Organize your files so AI can find anything

The same folder structure that makes AI retrieval great makes your own search great. A short, opinionated guide.

Most people's file organisation is a strata of "Downloads," "Documents," and "Desktop" with occasional folders called "Important" or "Misc." That structure is bad for humans and worse for AI retrieval.

A small amount of upfront discipline makes both you and the AI dramatically more effective. Here's the system.

Principle 1 — Topic, not date

"Q1 2026" tells you when. It doesn't tell you what. Folder by topic instead, with date as a file attribute:

  • Vendor Contracts/acme-msa-2025-03.pdf
  • 2025/March/contracts/contract.pdf

Topic-folders are how you'll think about retrieval ("show me Acme's MSA"), not how you'll think about archiving.

Principle 2 — Descriptive filenames

The filename is metadata. AI retrieval often picks up on filenames as a signal. Use:

  • acme-msa-signed-2025-03-14.pdf
  • contract.pdf
  • IMG_4521.pdf
  • Final_FINAL_v3_signed.pdf

A good filename template: {counterparty}-{doc-type}-{date}.pdf.

Principle 3 — Flat-ish hierarchies

Don't nest 5 levels deep. 2–3 levels max. Deep nesting makes scope selection annoying and adds zero retrieval value.

  • Contracts / Vendors / acme-msa.pdf
  • Business / Legal / Contracts / 2025 / Q1 / Vendors / IT / acme-msa.pdf

Principle 4 — One folder per assistant

When you build a SeekFiles Assistant, you scope it to a folder (or specific files). A 1:1 relationship between folders and assistants keeps everything clean.

  • "Bar Reviewer" assistant → "Bar Reviewer" folder.
  • "Tax 2025" assistant → "Tax 2025" folder.
  • "Client X Case" assistant → "Client X" folder.

Principle 5 — Separate raw from processed

If you OCR a scan into a clean PDF, keep the original and the cleaned version, but in different subfolders:

  • Receipts / raw-scans/
  • Receipts / cleaned-pdfs/

Point your assistant at the cleaned folder. The raw scans stay for audit if needed but don't pollute retrieval.
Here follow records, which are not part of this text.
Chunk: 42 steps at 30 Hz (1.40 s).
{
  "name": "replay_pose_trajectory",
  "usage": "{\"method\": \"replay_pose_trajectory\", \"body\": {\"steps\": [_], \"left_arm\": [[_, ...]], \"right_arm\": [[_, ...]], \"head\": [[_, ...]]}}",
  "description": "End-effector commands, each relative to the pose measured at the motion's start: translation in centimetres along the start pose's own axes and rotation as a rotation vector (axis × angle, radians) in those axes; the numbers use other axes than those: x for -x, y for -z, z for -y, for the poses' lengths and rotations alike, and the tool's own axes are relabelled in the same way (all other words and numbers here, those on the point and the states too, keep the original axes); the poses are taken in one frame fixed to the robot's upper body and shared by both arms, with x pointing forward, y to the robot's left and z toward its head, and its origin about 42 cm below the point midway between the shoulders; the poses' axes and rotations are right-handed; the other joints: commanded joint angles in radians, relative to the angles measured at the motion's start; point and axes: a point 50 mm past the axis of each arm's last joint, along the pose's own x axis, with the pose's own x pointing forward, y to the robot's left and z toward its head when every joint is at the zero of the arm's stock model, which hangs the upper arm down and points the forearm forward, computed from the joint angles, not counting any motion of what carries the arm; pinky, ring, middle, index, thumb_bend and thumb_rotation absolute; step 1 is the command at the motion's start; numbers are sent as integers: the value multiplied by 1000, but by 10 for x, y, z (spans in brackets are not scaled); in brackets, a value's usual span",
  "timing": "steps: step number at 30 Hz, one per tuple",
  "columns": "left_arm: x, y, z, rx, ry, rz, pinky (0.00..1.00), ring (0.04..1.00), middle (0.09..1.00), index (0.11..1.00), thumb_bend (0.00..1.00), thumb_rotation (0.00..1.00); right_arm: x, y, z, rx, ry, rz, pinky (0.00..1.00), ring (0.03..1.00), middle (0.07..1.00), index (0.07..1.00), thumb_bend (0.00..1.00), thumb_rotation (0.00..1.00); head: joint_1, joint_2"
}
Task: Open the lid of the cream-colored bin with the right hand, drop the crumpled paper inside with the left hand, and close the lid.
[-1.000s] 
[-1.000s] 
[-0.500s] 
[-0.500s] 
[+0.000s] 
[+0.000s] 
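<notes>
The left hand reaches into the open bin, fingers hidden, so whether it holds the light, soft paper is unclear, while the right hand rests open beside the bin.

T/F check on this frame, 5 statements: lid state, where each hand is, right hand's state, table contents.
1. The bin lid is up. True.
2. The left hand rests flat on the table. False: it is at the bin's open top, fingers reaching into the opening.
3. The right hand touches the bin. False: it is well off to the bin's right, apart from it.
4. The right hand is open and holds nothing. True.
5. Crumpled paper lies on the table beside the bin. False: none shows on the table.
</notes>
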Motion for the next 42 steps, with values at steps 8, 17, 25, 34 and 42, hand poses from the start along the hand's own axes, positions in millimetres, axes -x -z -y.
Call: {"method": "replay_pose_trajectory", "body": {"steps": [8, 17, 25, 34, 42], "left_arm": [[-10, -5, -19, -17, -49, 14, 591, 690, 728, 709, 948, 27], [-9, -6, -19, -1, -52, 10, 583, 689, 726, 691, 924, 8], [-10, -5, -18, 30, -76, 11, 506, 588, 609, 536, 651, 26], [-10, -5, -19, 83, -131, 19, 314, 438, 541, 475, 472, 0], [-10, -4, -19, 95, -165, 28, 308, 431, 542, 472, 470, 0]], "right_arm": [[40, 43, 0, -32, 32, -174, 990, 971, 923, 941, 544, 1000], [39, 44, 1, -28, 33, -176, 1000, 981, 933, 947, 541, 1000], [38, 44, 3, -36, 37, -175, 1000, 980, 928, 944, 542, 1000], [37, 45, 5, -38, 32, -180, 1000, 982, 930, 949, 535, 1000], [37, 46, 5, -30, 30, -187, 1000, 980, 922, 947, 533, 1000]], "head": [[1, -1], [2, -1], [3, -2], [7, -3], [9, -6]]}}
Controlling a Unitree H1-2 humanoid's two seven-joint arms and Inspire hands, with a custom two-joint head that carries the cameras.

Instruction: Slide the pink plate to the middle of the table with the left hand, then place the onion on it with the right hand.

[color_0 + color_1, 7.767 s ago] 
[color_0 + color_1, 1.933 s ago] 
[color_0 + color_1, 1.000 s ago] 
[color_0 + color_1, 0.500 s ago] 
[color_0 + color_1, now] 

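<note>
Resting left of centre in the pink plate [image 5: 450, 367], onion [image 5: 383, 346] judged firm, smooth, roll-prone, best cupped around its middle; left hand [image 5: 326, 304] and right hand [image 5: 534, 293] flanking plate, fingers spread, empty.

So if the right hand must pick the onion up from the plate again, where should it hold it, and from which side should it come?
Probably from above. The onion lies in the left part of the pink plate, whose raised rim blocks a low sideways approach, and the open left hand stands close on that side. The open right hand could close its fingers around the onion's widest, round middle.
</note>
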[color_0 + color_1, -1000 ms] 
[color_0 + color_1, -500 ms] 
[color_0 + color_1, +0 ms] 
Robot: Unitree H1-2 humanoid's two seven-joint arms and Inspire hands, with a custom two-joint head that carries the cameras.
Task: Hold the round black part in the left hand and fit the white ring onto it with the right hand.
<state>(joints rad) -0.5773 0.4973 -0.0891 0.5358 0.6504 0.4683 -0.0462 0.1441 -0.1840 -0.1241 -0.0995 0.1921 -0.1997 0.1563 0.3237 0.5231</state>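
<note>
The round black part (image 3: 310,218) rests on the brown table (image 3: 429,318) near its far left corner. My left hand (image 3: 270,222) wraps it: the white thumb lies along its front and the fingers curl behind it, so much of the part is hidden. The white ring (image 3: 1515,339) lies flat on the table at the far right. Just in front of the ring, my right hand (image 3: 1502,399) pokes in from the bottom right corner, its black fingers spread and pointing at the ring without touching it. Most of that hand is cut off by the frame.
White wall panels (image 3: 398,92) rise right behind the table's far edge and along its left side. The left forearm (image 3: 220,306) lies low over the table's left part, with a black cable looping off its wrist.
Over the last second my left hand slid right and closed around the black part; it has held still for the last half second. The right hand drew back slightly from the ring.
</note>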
Principle 6 — Tag the unusual

Most files are routine. The unusual ones (lapsed contracts, exceptional cases, legal flags) get a tag in the filename:

  • acme-msa-2025-03-EXPIRED.pdf
  • case-doe-v-roe-FLAG-conflict.pdf

You can then filter chats with "find all EXPIRED contracts" and get clean retrieval.

Cost of NOT organising

A folder with 500 mixed-topic files retrieves worse than five folders of 100 topic-scoped files each. The math is just retrieval noise: more irrelevant chunks crowd out the relevant ones. Organisation isn't aesthetic — it's accuracy.

Bonus — AI-assisted reorganisation

If your existing files are messy, build a one-time "Organiser" assistant scoped to everything. Ask:

"Group these files into topic-based folders. Suggest a folder structure and assign each file."

You won't follow the suggestion verbatim but it's a strong starting outline. Then you reorganise once and reap the benefits forever.